Exercise objective:
Your answer must be an exact copy of all the entries.

Items from a data source:
━━━━━━━━━━━━━━━━━━━━
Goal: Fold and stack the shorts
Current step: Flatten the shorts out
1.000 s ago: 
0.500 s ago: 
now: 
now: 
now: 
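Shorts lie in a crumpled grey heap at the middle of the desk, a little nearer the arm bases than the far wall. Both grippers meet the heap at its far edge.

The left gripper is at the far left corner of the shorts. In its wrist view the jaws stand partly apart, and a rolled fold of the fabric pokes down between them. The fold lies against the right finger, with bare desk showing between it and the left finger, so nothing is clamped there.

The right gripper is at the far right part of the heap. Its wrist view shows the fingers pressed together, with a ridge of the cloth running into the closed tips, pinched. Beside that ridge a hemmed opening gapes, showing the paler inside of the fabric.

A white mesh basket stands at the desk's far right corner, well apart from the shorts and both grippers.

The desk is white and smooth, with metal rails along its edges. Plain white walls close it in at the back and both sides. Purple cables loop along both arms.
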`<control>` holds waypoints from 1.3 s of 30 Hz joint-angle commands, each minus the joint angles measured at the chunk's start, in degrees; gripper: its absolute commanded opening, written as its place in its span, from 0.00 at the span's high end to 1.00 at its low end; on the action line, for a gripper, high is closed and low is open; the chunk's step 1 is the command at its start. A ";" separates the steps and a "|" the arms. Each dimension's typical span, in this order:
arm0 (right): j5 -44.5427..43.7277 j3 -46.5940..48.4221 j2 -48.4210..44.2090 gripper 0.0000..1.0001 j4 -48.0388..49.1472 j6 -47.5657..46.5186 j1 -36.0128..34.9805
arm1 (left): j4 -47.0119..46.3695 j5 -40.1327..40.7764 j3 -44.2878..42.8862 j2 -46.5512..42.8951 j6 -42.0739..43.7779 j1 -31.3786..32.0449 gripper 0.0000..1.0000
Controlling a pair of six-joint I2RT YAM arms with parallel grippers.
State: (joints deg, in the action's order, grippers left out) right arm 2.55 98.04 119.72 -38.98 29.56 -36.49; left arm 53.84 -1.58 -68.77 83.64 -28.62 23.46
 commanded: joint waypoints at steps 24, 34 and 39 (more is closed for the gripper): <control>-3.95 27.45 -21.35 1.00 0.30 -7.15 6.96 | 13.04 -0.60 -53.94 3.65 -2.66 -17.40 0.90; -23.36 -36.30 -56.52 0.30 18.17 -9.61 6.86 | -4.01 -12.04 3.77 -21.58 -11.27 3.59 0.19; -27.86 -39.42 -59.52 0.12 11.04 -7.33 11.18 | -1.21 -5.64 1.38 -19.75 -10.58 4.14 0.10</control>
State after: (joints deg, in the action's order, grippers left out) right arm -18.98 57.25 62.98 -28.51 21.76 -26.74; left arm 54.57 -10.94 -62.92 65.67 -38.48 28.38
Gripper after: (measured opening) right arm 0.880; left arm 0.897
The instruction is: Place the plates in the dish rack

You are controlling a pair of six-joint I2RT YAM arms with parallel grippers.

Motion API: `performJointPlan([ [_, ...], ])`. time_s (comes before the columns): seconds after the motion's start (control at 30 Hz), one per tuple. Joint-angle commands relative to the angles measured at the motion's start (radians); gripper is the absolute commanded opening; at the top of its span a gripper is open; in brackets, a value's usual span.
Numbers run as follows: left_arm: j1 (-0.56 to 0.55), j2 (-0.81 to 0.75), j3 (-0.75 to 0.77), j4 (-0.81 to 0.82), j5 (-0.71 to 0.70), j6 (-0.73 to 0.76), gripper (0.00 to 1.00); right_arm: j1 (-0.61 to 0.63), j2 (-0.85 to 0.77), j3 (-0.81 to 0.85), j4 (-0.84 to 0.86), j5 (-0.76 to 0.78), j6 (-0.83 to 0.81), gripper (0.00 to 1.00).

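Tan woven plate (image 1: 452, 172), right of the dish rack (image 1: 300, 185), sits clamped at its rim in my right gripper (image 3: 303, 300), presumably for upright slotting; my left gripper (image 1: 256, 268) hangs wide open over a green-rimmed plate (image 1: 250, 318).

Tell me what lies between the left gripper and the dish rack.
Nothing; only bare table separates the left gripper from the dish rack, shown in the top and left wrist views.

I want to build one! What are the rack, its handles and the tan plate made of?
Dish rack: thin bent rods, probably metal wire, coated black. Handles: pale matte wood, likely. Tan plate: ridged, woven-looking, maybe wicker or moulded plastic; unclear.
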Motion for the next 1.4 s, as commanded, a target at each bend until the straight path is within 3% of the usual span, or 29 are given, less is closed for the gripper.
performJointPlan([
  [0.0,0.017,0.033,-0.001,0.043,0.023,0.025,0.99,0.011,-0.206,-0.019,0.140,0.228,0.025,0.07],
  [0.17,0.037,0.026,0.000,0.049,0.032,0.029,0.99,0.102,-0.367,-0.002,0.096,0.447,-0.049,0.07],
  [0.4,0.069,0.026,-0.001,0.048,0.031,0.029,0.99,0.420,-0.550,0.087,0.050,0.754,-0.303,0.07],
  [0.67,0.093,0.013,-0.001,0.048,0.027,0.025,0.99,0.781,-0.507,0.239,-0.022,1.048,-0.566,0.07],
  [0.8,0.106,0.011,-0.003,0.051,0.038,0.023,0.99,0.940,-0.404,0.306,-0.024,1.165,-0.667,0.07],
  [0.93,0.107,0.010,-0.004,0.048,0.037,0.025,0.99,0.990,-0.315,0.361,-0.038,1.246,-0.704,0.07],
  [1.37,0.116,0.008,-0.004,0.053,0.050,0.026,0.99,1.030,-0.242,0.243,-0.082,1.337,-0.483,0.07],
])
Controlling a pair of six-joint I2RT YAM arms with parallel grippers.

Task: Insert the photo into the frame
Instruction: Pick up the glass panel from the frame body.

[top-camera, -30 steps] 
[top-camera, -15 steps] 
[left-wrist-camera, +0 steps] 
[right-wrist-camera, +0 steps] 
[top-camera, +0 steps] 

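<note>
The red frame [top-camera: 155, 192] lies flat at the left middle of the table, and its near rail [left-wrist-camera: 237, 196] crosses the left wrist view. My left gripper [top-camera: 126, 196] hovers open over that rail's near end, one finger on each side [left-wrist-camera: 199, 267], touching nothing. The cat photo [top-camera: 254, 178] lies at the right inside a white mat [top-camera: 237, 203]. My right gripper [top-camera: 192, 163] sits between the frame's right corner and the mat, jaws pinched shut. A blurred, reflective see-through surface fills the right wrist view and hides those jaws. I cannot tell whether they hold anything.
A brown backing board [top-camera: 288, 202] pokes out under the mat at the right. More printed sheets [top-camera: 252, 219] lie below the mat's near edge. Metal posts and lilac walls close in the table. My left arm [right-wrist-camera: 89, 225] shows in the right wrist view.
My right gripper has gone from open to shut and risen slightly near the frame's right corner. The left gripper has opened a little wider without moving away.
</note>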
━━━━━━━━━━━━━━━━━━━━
Your response:
Goal: Fold and stack the shorts
Current step: Flatten the shorts out
1.000 s ago: 
0.500 s ago: 
now: 
now: 
now: 
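Shorts lie in a crumpled grey heap at the middle of the desk, a little nearer the arm bases than the far wall. Both grippers meet the heap at its far edge.

The left gripper is at the far left corner of the shorts. In its wrist view the jaws stand partly apart, and a rolled fold of the fabric pokes down between them. The fold lies against the right finger, with bare desk showing between it and the left finger, so nothing is clamped there.

The right gripper is at the far right part of the heap. Its wrist view shows the fingers pressed together, with a ridge of the cloth running into the closed tips, pinched. Beside that ridge a hemmed opening gapes, showing the paler inside of the fabric.

A white mesh basket stands at the desk's far right corner, well apart from the shorts and both grippers.

The desk is white and smooth, with metal rails along its edges. Plain white walls close it in at the back and both sides. Purple cables loop along both arms.
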`<control>` holds waypoints from 1.3 s of 30 Hz joint-angle commands, each minus the joint angles measured at the chunk's start, in degrees; gripper: its absolute commanded opening, written as its place in its span, from 0.00 at the span's high end to 1.00 at its low end; on the action line, for a gripper, high is closed and low is open; the chunk's step 1 is the command at its start. A ";" separates the steps and a "|" the arms. Each dimension's typical span, in this order:
arm0 (right): j5 -44.5427..43.7277 j3 -46.5940..48.4221 j2 -48.4210..44.2090 gripper 0.0000..1.0001 j4 -48.0388..49.1472 j6 -47.5657..46.5186 j1 -36.0128..34.9805
arm1 (left): j4 -47.0119..46.3695 j5 -40.1327..40.7764 j3 -44.2878..42.8862 j2 -46.5512..42.8951 j6 -42.0739..43.7779 j1 -31.3786..32.0449 gripper 0.0000..1.0000
Controlling a pair of six-joint I2RT YAM arms with parallel grippers.
State: (joints deg, in the action's order, grippers left out) right arm 2.55 98.04 119.72 -38.98 29.56 -36.49; left arm 53.84 -1.58 -68.77 83.64 -28.62 23.46
 commanded: joint waypoints at steps 24, 34 and 39 (more is closed for the gripper): <control>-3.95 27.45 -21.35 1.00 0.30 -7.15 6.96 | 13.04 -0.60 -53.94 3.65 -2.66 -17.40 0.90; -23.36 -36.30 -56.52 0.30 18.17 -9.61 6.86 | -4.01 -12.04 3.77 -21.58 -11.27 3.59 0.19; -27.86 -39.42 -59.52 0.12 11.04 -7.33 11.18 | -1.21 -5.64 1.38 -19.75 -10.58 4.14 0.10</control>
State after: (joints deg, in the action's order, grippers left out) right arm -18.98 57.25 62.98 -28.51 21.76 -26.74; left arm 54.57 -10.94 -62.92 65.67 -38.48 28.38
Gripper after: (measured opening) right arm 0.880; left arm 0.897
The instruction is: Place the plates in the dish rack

You are controlling a pair of six-joint I2RT YAM arms with parallel grippers.

Motion API: `performJointPlan([ [_, ...], ])`. time_s (comes before the columns): seconds after the motion's start (control at 30 Hz), one per tuple. Joint-angle commands relative to the angles measured at the motion's start (radians); gripper is the absolute commanded opening; at the top of its span a gripper is open; in brackets, a value's usual span.
Numbers run as follows: left_arm: j1 (-0.56 to 0.55), j2 (-0.81 to 0.75), j3 (-0.75 to 0.77), j4 (-0.81 to 0.82), j5 (-0.71 to 0.70), j6 (-0.73 to 0.76), gripper (0.00 to 1.00); right_arm: j1 (-0.61 to 0.63), j2 (-0.85 to 0.77), j3 (-0.81 to 0.85), j4 (-0.84 to 0.86), j5 (-0.76 to 0.78), j6 (-0.83 to 0.81), gripper (0.00 to 1.00).

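Tan woven plate (image 1: 452, 172), right of the dish rack (image 1: 300, 185), sits clamped at its rim in my right gripper (image 3: 303, 300), presumably for upright slotting; my left gripper (image 1: 256, 268) hangs wide open over a green-rimmed plate (image 1: 250, 318).

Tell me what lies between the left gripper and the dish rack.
Nothing; only bare table separates the left gripper from the dish rack, shown in the top and left wrist views.

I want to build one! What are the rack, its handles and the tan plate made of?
Dish rack: thin bent rods, probably metal wire, coated black. Handles: pale matte wood, likely. Tan plate: ridged, woven-looking, maybe wicker or moulded plastic; unclear.
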Motion for the next 1.4 s, as commanded, a target at each bend until the straight path is within 3% of the usual span, or 29 are given, less is closed for the gripper.
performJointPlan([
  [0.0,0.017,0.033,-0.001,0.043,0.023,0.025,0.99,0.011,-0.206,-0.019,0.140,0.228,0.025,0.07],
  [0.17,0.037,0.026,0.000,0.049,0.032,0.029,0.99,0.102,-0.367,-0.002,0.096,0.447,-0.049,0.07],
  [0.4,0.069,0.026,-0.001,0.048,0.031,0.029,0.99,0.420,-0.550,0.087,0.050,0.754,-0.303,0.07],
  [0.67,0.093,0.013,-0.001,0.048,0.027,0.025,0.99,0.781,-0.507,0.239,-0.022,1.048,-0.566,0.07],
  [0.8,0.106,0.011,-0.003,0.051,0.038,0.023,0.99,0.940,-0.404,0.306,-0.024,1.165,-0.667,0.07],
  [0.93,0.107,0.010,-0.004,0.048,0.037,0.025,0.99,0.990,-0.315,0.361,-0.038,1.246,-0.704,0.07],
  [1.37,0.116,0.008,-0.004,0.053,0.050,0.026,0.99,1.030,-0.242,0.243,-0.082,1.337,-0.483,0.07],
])
Controlling a pair of six-joint I2RT YAM arms with parallel grippers.

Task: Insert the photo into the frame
Instruction: Pick up the glass panel from the frame body.

[top-camera, -30 steps] 
[top-camera, -15 steps] 
[left-wrist-camera, +0 steps] 
[right-wrist-camera, +0 steps] 
[top-camera, +0 steps] 

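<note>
The red frame [top-camera: 155, 192] lies flat at the left middle of the table, and its near rail [left-wrist-camera: 237, 196] crosses the left wrist view. My left gripper [top-camera: 126, 196] hovers open over that rail's near end, one finger on each side [left-wrist-camera: 199, 267], touching nothing. The cat photo [top-camera: 254, 178] lies at the right inside a white mat [top-camera: 237, 203]. My right gripper [top-camera: 192, 163] sits between the frame's right corner and the mat, jaws pinched shut. A blurred, reflective see-through surface fills the right wrist view and hides those jaws. I cannot tell whether they hold anything.
A brown backing board [top-camera: 288, 202] pokes out under the mat at the right. More printed sheets [top-camera: 252, 219] lie below the mat's near edge. Metal posts and lilac walls close in the table. My left arm [right-wrist-camera: 89, 225] shows in the right wrist view.
My right gripper has gone from open to shut and risen slightly near the frame's right corner. The left gripper has opened a little wider without moving away.
</note>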

The exercise is now complete.